ISIS has reportedly used car bombs extensively in their defence of Tikrit. Above, a Shia militiamen walks past a car bomb that exploded in the southern districts of the city. (Thaier Al-Sudani/Reuters)

Rockets and mortars echoed across Tikrit on Thursday as Iraqi security forces clashed with Islamic State in Iraq and Syria (ISIS) militants a day after sweeping into the Sunni city north of Baghdad.

Recapturing Tikrit is seen as a key step toward rolling back the extremist group, which seized much of northern and western Iraq last summer and controls about a third of Iraq and Syria.

Iraqi troops and allied Shia militiamen entered Tikrit for the first time Wednesday from the north and south. The head of the military operation told The Associated Press on Thursday that troops would launch phase two of the offensive later in the day as they try to reach the city centre.

The militants were trying to repel security forces with snipers, suicide car bombs, heavy machine guns and mortars, he said, speaking anonymously as he was not authorized to brief the media.

Earlier this week, U.S. Gen. Martin Dempsey said that the majority of the Iraqi forces currently fighting ISIS in Tikrit are made up of Shia militias. (Thaier Al-Sudani/Reuters)
​Tikrit, the capital of Salahuddin province and birthplace of deposed former Iraqi president Saddam Hussein, sits on the Tigris River about 130 kilometres north of Baghdad. Several of Saddam's palaces remain there, and supporters of the deceased dictator are believed to have played a key role in ISIS's seizure of the city last year.

In an interview with The Associated Press on the front line, Iraqi Defense Minister Khaled al-Obeidi said he expected security forces to reach the centre of Tikrit within three to four days.

Eyes on Mosul

The operation to retake Tikrit is "essential to opening a corridor for security forces to move from the south to Mosul," he said, referring to Iraq's second-largest city and the militants' biggest stronghold.

He described the operation as "100 per cent Iraqi, from the air and ground."

Military officials said they are advancing with caution in an effort to limit damage to the city's infrastructure, so that residents can return quickly once Tikrit is retaken.
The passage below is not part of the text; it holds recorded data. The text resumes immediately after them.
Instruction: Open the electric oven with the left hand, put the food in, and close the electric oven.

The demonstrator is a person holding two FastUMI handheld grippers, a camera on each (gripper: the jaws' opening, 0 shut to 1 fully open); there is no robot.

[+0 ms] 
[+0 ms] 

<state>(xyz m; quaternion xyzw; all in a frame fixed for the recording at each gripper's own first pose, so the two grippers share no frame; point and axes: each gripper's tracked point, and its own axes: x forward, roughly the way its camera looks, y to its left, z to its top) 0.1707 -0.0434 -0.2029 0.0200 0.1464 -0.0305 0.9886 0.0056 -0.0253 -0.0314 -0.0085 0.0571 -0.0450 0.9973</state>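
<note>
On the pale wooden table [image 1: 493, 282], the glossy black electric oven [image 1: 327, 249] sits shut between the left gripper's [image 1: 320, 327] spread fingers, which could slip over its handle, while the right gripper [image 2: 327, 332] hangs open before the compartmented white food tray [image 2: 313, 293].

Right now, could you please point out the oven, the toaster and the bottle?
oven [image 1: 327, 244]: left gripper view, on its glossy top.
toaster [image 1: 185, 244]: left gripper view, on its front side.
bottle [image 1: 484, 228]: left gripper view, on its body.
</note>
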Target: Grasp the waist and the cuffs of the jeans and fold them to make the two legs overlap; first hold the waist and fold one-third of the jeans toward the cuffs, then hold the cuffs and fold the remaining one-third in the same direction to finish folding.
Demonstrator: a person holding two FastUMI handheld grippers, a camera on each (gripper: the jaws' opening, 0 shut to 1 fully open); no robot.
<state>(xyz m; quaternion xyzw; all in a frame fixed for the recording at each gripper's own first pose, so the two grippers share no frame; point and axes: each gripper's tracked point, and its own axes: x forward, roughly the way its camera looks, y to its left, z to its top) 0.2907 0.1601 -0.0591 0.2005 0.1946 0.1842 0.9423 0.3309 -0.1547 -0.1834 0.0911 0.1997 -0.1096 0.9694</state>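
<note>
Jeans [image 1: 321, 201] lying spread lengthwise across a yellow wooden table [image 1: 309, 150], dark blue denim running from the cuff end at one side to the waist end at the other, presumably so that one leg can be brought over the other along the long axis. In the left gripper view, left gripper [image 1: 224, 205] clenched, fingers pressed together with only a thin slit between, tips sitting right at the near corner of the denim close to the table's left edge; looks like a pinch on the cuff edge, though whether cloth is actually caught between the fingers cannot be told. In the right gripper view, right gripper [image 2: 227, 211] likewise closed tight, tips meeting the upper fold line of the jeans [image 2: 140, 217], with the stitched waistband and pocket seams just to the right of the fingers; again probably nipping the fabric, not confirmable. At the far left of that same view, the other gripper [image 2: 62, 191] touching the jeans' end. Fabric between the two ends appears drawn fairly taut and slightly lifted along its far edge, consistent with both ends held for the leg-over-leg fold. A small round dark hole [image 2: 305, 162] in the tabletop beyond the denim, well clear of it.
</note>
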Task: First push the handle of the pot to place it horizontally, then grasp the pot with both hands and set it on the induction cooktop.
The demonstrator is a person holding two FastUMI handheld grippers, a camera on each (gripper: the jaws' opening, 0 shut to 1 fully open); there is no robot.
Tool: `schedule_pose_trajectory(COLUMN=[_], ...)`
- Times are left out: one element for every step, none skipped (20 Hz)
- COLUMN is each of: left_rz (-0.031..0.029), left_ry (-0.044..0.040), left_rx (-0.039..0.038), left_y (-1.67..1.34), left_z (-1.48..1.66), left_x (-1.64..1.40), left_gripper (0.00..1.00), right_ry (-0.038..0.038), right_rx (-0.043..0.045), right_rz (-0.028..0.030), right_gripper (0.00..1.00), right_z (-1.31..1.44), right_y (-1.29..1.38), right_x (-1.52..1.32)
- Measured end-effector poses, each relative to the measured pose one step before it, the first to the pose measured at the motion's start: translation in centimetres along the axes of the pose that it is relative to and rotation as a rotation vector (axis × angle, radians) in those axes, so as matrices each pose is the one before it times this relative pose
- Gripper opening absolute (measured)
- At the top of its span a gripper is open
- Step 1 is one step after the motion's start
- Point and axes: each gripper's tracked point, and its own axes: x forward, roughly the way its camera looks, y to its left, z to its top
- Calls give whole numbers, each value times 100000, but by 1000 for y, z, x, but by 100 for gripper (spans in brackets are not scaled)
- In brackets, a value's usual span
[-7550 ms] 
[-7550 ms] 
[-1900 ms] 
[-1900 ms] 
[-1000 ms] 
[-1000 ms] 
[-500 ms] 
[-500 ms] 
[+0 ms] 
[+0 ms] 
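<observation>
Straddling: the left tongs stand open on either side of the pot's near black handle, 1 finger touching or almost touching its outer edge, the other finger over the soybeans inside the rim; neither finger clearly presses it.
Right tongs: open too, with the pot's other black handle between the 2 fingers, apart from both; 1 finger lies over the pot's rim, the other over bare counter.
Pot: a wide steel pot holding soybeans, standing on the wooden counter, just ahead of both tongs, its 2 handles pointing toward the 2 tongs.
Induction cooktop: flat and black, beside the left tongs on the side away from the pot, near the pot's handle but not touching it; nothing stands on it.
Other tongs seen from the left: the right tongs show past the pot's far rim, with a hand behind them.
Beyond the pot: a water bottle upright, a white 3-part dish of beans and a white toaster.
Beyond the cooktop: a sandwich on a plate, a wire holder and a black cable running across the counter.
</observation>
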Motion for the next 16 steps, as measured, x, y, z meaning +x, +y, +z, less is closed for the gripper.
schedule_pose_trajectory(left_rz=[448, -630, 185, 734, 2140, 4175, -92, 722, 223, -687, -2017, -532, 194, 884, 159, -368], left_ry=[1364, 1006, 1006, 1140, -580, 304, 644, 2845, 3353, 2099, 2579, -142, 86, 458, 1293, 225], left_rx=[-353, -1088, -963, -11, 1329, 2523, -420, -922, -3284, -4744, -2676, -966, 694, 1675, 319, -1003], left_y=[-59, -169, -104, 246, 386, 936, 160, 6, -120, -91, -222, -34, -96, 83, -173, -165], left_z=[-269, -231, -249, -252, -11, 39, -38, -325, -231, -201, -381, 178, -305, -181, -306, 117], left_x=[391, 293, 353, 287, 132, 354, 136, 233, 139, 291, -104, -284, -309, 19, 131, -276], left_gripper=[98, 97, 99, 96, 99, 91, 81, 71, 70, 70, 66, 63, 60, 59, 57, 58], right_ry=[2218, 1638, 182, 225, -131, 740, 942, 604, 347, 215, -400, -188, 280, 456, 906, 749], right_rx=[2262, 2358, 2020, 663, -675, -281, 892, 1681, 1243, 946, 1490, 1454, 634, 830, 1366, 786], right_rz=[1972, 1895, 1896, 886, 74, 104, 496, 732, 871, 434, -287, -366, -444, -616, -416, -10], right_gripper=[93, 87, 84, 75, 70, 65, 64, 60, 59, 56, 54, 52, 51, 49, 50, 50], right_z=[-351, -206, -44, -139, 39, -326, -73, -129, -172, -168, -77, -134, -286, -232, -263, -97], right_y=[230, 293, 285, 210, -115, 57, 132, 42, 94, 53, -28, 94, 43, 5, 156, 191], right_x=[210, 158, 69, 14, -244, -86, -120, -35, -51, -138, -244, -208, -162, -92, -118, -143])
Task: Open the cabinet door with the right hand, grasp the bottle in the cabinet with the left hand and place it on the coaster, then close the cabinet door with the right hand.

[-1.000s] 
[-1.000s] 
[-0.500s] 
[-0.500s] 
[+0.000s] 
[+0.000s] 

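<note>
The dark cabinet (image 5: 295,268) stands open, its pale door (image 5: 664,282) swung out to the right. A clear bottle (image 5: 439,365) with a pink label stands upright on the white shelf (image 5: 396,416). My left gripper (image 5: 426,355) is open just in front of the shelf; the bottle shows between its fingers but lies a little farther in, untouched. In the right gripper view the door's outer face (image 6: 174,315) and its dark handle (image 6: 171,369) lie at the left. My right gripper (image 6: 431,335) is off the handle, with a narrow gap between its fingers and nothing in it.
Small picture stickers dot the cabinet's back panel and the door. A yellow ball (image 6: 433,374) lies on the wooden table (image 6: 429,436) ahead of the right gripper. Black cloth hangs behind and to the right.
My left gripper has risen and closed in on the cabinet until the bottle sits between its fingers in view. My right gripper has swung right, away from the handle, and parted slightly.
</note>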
In this still image taken from video soldiers fire towards a target in Tikrit, where ISIS is putting up resistance mainly in the form of snipers and improvised explosives. (The Associated Press)
Earlier Thursday, al-Obeidi visited troops and met with senior military commanders of the Tikrit operation as well as Maj.-Gen. Qassem Soleimani, commander of the Quds Force, an elite unit of Iran's Revolutionary Guard. Soleimani and other Iranian advisers have played a key role in pushing the militants back in recent months.

The overt Iranian role and the prominence of Shia militias in the campaign have raised fears of possible sectarian cleansing should Tikrit, an overwhelmingly Sunni city, fall to the government troops.

The U.S. has said its allied coalition carrying out airstrikes targeting the extremists has not been involved in the ongoing Tikrit offensive. Iraq's Prime Minister Haider al-Abadi has appealed for more aid for his country's beleaguered ground forces, though the U.S. spent billions of dollars training and equipping Iraq's army during its eight-year occupation.